▶ [What is being asked]
Every line in the records below between the one holding "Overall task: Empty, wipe" and the one holding "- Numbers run", inclusive, is to be set down exactly; all other lines are to be left out.

[Records from a collection]
◇ ◇ ◇ ◇ ◇

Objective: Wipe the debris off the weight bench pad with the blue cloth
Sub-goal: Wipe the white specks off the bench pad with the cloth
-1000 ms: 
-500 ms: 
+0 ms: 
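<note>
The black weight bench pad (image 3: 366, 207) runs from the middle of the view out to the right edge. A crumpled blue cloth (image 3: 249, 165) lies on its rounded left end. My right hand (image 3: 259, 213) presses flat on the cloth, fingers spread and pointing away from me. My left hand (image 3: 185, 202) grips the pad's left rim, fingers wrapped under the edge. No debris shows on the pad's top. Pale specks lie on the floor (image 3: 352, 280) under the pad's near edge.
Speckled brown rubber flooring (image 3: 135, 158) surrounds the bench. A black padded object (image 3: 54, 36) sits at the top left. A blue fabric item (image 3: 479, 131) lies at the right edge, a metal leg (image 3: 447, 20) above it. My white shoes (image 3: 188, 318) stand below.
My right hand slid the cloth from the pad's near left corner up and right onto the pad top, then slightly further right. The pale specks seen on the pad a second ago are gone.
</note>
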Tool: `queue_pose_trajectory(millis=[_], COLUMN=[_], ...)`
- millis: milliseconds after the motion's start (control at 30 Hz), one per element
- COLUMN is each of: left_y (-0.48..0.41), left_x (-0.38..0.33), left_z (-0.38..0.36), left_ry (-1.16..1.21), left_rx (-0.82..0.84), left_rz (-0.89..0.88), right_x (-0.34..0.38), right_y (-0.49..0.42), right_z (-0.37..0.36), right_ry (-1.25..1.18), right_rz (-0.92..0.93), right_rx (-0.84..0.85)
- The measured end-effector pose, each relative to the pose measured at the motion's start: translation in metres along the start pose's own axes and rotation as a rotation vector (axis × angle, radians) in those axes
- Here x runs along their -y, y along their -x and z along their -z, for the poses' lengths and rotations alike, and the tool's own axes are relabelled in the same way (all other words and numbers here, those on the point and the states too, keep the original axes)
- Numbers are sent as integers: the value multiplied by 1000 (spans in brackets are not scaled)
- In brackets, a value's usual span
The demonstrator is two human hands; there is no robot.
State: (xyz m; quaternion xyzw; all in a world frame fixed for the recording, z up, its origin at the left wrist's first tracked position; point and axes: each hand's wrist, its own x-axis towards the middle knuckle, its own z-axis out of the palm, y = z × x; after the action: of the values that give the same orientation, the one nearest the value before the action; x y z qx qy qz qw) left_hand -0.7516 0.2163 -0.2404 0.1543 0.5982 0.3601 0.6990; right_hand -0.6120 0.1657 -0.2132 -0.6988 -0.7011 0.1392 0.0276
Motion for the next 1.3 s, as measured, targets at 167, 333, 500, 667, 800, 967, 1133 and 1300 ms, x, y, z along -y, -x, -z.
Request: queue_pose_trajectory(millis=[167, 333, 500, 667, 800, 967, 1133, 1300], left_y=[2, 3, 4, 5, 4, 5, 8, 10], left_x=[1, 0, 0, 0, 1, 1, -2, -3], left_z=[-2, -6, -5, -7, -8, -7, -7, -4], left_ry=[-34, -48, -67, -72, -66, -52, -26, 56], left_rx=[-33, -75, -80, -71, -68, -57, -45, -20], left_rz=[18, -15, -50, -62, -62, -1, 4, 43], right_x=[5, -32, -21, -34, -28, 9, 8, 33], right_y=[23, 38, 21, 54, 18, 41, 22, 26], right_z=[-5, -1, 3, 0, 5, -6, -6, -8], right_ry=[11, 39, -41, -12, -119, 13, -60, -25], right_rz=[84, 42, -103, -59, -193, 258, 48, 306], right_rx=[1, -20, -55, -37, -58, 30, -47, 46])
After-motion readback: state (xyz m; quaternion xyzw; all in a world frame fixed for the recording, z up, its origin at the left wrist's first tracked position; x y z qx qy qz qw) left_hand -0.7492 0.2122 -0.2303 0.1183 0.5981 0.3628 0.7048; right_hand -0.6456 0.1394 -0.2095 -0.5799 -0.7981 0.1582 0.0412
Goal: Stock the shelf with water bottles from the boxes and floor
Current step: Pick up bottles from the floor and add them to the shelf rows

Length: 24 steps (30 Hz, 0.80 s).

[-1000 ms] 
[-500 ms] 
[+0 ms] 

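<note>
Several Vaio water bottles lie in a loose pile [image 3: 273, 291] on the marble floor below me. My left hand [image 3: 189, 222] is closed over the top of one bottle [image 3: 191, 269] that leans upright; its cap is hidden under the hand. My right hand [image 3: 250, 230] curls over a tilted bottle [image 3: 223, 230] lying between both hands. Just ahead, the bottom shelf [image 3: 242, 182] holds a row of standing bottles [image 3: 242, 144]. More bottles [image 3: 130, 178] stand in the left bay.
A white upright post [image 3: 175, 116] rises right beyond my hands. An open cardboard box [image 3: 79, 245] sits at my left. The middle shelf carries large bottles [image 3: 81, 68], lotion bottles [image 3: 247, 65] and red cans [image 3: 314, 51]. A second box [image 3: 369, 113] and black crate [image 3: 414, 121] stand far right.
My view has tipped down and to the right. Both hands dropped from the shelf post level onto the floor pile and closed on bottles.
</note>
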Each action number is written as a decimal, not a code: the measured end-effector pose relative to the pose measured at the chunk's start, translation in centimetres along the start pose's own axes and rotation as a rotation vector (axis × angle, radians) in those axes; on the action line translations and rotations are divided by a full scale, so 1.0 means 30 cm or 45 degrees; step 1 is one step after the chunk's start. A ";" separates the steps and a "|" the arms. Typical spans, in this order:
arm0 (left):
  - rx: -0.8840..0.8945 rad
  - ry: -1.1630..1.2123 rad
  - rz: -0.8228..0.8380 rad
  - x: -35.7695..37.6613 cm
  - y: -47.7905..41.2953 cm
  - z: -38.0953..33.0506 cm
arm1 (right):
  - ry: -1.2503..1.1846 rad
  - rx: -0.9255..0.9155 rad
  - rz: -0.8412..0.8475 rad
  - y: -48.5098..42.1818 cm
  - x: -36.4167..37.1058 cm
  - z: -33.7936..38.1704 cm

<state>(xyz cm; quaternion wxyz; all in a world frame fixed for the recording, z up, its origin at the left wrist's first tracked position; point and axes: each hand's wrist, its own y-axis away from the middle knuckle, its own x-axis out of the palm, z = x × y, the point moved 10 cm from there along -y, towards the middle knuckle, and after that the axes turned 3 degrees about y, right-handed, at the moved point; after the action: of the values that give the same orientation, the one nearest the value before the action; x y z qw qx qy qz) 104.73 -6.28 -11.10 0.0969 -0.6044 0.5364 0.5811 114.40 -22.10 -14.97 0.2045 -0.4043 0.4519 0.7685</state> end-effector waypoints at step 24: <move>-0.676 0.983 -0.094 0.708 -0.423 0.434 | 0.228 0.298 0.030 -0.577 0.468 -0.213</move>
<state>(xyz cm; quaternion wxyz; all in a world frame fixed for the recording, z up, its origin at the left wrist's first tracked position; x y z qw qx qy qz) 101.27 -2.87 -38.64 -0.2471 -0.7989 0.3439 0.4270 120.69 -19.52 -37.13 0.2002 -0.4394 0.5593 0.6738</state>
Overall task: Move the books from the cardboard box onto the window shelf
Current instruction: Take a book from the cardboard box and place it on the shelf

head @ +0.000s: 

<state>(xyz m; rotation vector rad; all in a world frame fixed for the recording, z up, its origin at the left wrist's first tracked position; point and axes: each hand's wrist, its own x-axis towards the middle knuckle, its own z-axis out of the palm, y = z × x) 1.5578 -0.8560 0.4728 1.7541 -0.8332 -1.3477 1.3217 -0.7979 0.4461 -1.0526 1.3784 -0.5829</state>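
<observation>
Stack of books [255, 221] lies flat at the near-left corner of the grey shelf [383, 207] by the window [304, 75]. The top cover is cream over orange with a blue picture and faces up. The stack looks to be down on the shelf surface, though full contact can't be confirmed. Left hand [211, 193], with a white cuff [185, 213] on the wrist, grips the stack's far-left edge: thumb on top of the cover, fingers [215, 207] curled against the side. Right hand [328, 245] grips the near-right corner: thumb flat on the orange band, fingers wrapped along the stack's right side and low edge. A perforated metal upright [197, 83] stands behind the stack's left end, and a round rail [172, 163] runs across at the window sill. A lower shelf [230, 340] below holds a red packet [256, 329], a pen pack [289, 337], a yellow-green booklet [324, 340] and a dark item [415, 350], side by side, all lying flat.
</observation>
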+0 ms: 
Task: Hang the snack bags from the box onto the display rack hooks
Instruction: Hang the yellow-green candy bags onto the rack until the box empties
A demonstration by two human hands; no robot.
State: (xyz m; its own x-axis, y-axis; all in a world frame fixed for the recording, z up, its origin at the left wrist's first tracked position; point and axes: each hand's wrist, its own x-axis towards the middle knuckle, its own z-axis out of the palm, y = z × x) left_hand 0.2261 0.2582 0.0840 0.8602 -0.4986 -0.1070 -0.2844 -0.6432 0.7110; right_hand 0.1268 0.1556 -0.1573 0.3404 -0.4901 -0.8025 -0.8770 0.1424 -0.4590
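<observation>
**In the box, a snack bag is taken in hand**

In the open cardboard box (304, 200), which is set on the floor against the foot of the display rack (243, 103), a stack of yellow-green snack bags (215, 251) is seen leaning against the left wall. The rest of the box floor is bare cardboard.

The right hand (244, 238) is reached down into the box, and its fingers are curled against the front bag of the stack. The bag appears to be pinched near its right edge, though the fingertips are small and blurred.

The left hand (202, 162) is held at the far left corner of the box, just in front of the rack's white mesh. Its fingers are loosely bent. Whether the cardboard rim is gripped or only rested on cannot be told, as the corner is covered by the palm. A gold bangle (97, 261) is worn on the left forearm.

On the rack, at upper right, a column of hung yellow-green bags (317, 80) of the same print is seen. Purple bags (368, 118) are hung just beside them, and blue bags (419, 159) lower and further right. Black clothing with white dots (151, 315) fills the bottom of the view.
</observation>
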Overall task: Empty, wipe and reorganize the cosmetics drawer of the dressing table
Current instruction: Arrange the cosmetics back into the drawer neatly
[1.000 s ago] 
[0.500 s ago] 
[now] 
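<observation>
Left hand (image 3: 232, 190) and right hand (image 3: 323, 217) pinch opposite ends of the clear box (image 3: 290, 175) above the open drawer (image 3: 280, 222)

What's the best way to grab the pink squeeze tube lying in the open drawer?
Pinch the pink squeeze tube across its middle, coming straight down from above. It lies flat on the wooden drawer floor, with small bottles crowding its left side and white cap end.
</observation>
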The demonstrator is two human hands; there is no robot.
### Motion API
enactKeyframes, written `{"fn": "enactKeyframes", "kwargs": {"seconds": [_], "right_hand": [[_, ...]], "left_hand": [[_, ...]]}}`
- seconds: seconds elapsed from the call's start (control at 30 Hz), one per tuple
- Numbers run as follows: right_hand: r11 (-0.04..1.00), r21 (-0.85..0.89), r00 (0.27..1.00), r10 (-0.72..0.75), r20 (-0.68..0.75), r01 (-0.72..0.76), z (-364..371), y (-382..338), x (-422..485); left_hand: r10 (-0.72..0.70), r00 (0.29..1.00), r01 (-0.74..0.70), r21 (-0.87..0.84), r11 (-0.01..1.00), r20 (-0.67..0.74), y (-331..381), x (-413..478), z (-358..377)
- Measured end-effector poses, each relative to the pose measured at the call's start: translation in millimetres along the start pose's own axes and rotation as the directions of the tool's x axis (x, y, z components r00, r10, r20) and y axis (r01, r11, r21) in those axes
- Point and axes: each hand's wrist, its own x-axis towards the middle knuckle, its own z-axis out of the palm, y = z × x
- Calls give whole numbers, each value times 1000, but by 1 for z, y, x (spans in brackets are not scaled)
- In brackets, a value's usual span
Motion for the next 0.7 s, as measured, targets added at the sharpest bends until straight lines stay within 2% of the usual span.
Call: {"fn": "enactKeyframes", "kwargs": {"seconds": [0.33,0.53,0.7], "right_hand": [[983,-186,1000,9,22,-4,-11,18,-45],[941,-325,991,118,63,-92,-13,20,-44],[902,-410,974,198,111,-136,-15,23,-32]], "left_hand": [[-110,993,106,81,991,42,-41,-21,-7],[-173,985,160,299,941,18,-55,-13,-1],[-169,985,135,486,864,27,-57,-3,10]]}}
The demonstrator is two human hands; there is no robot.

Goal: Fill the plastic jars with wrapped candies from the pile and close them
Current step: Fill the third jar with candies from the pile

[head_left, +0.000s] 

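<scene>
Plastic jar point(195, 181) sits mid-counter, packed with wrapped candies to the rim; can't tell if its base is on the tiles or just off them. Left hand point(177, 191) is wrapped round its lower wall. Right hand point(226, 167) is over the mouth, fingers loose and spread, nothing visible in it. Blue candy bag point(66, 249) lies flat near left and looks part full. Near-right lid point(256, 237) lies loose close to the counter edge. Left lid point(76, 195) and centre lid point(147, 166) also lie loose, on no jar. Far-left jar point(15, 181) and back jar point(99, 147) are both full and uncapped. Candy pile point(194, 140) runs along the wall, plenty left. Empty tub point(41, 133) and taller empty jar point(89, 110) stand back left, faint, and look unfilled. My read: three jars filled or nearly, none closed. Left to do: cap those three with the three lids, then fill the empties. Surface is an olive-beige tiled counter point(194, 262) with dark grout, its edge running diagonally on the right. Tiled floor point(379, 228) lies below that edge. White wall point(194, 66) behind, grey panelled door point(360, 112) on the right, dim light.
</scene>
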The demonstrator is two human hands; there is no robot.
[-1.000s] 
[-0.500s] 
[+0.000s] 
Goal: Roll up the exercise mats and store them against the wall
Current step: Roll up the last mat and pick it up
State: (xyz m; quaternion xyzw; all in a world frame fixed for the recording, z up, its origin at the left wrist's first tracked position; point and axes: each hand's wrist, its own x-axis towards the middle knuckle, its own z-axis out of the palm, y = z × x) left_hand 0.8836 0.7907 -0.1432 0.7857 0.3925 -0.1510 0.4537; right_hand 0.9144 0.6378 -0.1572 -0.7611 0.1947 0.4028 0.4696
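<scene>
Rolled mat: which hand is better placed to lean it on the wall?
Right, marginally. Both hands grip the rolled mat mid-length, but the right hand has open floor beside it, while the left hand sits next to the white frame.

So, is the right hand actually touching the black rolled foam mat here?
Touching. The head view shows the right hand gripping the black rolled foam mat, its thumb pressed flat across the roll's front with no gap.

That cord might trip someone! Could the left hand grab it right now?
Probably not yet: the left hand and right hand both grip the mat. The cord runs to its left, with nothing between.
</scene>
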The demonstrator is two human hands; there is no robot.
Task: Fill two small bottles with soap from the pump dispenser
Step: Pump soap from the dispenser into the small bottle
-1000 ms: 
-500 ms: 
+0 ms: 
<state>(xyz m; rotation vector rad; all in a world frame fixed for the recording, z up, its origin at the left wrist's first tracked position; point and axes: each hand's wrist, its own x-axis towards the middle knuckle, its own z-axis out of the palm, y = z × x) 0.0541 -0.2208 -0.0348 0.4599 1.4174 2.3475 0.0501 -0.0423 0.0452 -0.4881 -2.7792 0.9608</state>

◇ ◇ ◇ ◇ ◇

▶ [Written answer]
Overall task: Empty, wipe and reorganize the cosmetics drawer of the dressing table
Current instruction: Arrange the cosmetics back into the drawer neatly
[1.000 s ago] 
[0.500 s ago] 
[now] 
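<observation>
Left hand (image 3: 232, 190) and right hand (image 3: 323, 217) pinch opposite ends of the clear box (image 3: 290, 175) above the open drawer (image 3: 280, 222)

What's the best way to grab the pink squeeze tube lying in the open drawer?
Pinch the pink squeeze tube across its middle, coming straight down from above. It lies flat on the wooden drawer floor, with small bottles crowding its left side and white cap end.
</observation>
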The demonstrator is two human hands; there is no robot.
### Motion API
enactKeyframes, written `{"fn": "enactKeyframes", "kwargs": {"seconds": [_], "right_hand": [[_, ...]], "left_hand": [[_, ...]]}}`
- seconds: seconds elapsed from the call's start (control at 30 Hz), one per tuple
- Numbers run as follows: right_hand: r11 (-0.04..1.00), r21 (-0.85..0.89), r00 (0.27..1.00), r10 (-0.72..0.75), r20 (-0.68..0.75), r01 (-0.72..0.76), z (-364..371), y (-382..338), x (-422..485); left_hand: r10 (-0.72..0.70), r00 (0.29..1.00), r01 (-0.74..0.70), r21 (-0.87..0.84), r11 (-0.01..1.00), r20 (-0.67..0.74), y (-331..381), x (-413..478), z (-358..377)

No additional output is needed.